Shinji Ikari: Project Instrumentality
I'm waiting in the darkness again.
The wounds I have are just the latter of sins presented. Maybe I just wait for my death. I don't get up to enjoy life like I use to and all the oldest routines are gone. My agenda is short but sweet. Get up, wash, eat, and sit in darkness and go to sleep. I don't go out my house anymore... It's not my house at all. The sounds in my ears corrupt my movement, the sound deaf my vision. All I sit here is in this chair, decaying.
No matter what however, I wait for Death to come but I think I'll run from it. I think I wish to die but I believe I'm too stubborn to admit it.
I have no clothing... just the ones on my back. I sleep in them, then get up and wash, to just get back in the same clothing. I wish to go out this house but I fear this is only the place I can come to be safe. In short, I fear for me being hurt but wait for death.
There is no brick walls to protect me nor are doors here to shield me from the red sky as usual but I sit in the same chair I found until I feel human fatigue and rest on the floor for god knows when. I want to run on this Earth until my feet give out but my feet have already given out as with my mind. I can't think at times and it hurts. I have nobody to talk to and nobody to see. I'm the only one left here. The streets are nothing but rock and rumble and filled with papers, glass and grime. The only place I been was this and the beach I woke at. Now I regret again.
Why did I left that plane of existence? Why did I think outside the box? Everybody was in paradise, everybody was happy and I thought it wasn't right. I thought this wasn't real, so I left to come to here and then; all I can do is sit. I'm not crying or weeping but I want to, that shows I was being foolish, arrogant, everything that I want to be. In that reality, instead of being meek, I was vociferous. I had no shame, extroverted and happy as day. I was stupid to pick this place.

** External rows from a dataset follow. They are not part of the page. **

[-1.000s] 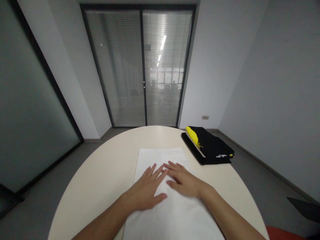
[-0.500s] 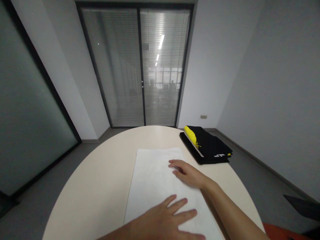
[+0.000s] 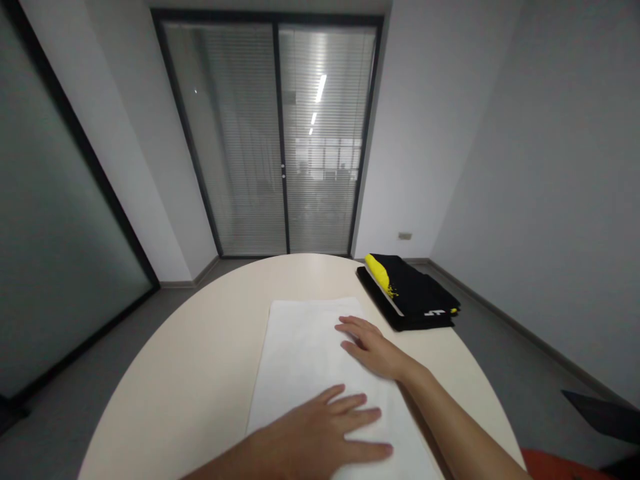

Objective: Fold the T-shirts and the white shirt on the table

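A flat white sheet, apparently folded cloth, lies lengthwise on the round table. Across its near part rests my left hand, palm down with the fingers spread apart. My right hand is farther up, at the right edge of the white cloth, fingers stretched out over it and the thumb apart. Neither hand grips anything. Both forearms reach in from the bottom of the view, and the left one covers part of the cloth's near left side.
A folded black garment stack with a yellow patch and white marks sits at the table's far right edge. Beneath everything is the pale round table. Beyond stand a glass door with blinds and grey walls. Something red shows at bottom right.
My left hand has slid slightly left and up over the white cloth. The right hand stays at about the same spot on the cloth. The whole view has shifted a little.
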The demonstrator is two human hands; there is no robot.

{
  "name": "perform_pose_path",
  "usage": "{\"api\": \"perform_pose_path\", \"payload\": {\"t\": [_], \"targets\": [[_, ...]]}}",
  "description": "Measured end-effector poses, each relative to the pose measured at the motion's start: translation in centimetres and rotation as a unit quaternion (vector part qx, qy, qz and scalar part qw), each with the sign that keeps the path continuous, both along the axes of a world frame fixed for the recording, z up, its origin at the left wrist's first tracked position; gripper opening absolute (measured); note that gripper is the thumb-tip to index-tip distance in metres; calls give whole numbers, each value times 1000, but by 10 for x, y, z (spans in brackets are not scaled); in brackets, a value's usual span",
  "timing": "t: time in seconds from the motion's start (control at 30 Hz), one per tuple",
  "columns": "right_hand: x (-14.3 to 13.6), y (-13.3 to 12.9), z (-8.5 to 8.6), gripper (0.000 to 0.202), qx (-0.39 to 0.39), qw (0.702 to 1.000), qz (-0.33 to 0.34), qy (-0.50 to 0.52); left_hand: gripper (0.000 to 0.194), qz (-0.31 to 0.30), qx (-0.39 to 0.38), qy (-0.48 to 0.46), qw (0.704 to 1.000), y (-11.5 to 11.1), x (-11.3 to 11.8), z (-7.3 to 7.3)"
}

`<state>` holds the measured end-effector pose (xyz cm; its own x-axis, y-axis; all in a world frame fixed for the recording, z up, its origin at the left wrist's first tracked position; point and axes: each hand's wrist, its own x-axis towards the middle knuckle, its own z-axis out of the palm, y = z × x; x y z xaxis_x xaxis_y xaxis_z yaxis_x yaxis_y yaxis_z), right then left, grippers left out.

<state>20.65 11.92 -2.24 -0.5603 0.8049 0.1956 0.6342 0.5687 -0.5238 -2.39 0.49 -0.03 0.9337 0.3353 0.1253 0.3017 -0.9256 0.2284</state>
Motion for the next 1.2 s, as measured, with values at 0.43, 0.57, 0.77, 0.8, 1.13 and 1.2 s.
{"api": "perform_pose_path", "payload": {"t": [0.43, 0.57, 0.77, 0.8, 1.13, 1.2], "targets": [[-3, -3, -2, 63, -35, 992, -98, -69, 61, 415, -39, -1, 909, 61, -61, -9], [-2, 4, -8, 49, -3, 990, -130, -44, 61, 512, -26, -9, 858, 82, -76, -29], [3, 23, -18, 43, 71, 974, -214, 10, 53, 573, 43, -65, 816, 101, -91, -36], [4, 27, -21, 47, 69, 968, -240, 10, 53, 568, 38, -84, 817, 105, -94, -38], [7, 50, -35, 60, 11, 955, -178, 235, 64, 504, -140, -386, 760, 130, -97, -53], [6, 54, -36, 63, -24, 941, -175, 290, 67, 499, -189, -436, 725, 132, -92, -50]]}}
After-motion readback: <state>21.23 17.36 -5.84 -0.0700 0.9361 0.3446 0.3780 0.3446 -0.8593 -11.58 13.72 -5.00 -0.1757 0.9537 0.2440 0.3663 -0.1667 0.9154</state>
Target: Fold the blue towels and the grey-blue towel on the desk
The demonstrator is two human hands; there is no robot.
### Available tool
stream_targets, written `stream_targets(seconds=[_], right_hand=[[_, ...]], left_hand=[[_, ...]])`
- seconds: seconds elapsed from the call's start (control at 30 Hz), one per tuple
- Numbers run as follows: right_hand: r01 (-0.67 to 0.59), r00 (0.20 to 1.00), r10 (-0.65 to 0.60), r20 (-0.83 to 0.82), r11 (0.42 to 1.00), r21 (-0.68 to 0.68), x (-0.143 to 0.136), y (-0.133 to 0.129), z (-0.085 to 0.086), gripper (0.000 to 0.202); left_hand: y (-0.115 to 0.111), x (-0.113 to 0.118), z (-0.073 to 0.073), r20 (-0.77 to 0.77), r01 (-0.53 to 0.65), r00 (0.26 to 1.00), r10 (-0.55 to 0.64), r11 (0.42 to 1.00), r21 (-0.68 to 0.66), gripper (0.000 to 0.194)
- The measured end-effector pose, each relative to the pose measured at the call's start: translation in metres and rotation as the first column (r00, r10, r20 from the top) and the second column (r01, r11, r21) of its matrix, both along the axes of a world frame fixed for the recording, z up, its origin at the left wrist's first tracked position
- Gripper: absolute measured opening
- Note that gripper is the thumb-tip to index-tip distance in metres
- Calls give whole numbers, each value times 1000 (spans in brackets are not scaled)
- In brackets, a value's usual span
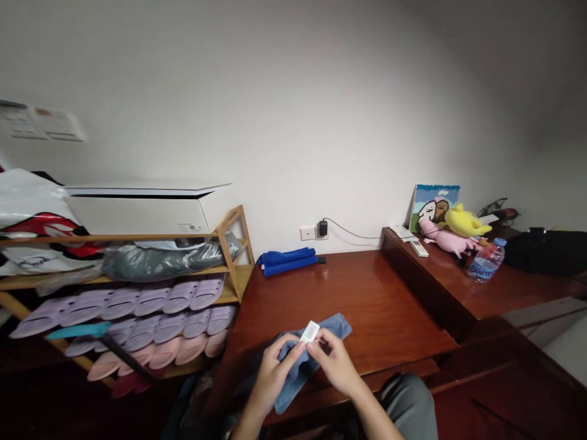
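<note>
- The left hand (pixel 270 373) and right hand (pixel 334 360) meet over the near edge of the desk (pixel 367 293); both sets of fingers are pinched on a small white tag (pixel 310 332).
- The tag belongs to a light-blue cloth (pixel 337 324) – the left fingers also bunch its fabric.
- The cloth lies just beyond and beneath the fingers, draping off the desk.
- It looks soft, light and limp, not fragile – best gripped by a gathered fold or hem, since the tag looks too thin to pull on.

The one camera sits on my head, looking forward and down across the red-brown desk (pixel 367 293) toward the white wall (pixel 293 110). My hands show close at the bottom edge; the shoe rack (pixel 233 244) lies off left.
</note>
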State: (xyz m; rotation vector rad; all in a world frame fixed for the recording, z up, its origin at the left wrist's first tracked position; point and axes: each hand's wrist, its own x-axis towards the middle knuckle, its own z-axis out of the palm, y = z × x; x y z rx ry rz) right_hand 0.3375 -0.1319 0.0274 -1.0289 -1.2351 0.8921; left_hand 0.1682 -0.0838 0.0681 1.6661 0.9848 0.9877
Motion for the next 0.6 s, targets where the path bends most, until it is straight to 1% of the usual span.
stream_targets(seconds=[0.07,0.13,0.2,0.3,0.4,0.5,0.6], right_hand=[[-57,998,57,-14,998,-10,2,1,1,48],[-83,996,83,-10,996,-7,4,1,4,47],[-66,998,66,7,998,5,5,3,7,47],[-36,998,36,43,999,4,7,8,11,48],[-70,993,71,99,997,-15,9,12,13,50],[-95,977,98,190,995,-26,15,14,9,49],[-90,960,105,259,994,-68,24,10,-4,45]], left_hand=[[2,2,6,-1,21,1000,-21,1000,-17,51],[4,3,11,-6,53,999,-53,998,-22,51],[7,4,14,-6,79,997,-79,997,-20,49],[11,6,17,14,79,997,-79,997,3,44],[13,6,23,18,87,996,-88,995,49,43],[16,2,32,11,88,996,-89,993,82,42],[21,-6,42,29,5,1000,-8,995,96,42]])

Nobody is here; nobody followed me like she said. I'm the only in the world, I can feel it. All I have is I and this world has to suffer again to another one human. I wish I could join Instrumentality again... but I rejected it. I abhorred it. I thought of it as a plane for the damned. How stupid was I...
My face suffers again and my skin should just peel back like a banana. Must I walk this Earth without somebody...?
What am I to you?
A lamb? Am I the god of this dirt and rocks, the new god of this Earth? Nobody wishes to come back... Instrumentality is their Heaven... and I'm in hell.
Author's Notes: This is the last story I'm working on. It's an assortment of one-shot stories, told in the account of several Evangelion characters. This is the only author note I'm really going to give you.
Disclaimer: I don't own Neon Genesis Evangelion.
Synopsis: After rejecting the project of God, Instrumentality, Shinji Ikari restarted back on Earth, the same age and the same life. When he went back to Earth, Rei promised him that many others would see the truth of the fake Heaven and follow after. However, nobody chooses to join Shinji Ikari, too ignorant in bliss. This leaves Shinji to be the only real human on Earth, stranded. He with his experience told this account after two to three years. Shinji doesn't quite know where he is on the Earth and doesn't pay much heed to it.
In this paradox, he is stranded to die and the human race will be sooner be finished without a female partner to share "genes" with. He believes Rei lied to him and has joined the fake Earth/Heaven. He is more introverted and apathy as before if that's possible. Shinji believes it was a mistake to reject Instrumentality and soon believes he should die. Unlike the movie where Asuka joins him on the Earth and soon, other people will follow, nobody follows the boy or cannot tell what's the difference between reality and a dream.
Project Instrumentality is described as a dream in which humanity cannot wake up from. They are rapped with their view of reality and given control over it. The only soul that is real is a person's soul. There is no rejecting Instrumentality once choosing it. Almost all mankind has chosen to live in Instrumentality is further stuck. Shinji Ikari is the only one left and given his regular human limitations; Shinji will die alone and probably miserable.
I decided to leave it as a one-shot, instead a complex account of poems. So, yeah, since people haven't even looked at this story. In all, it was kind of fun to write.